### Task description
The answer is the first line of the listing and every line after it through the one containing "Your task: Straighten", exact, with pictures removed.
BEGIN Information supplied
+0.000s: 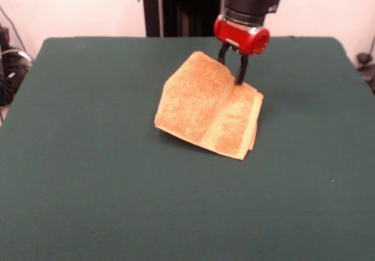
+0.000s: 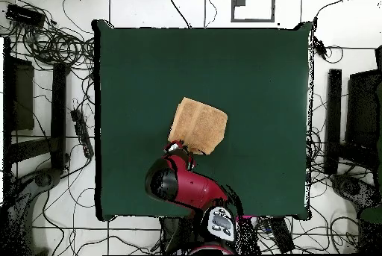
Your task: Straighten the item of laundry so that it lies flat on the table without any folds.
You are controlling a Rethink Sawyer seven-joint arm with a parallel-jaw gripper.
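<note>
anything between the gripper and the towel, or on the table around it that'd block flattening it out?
Nothing visible. The gripper is already at the far edge of the folded towel, with no object between them. The green table around the towel shows bare cloth on every side in both views.

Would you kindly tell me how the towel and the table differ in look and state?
The towel is orange-tan terry; the table is plain dark green. The towel is small and folded over itself, with layered edges; the table is far larger and lies flat. The gripper meets the towel's far edge.
</note>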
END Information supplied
### Result of this exercise
+0.000s: 
+0.000s: 
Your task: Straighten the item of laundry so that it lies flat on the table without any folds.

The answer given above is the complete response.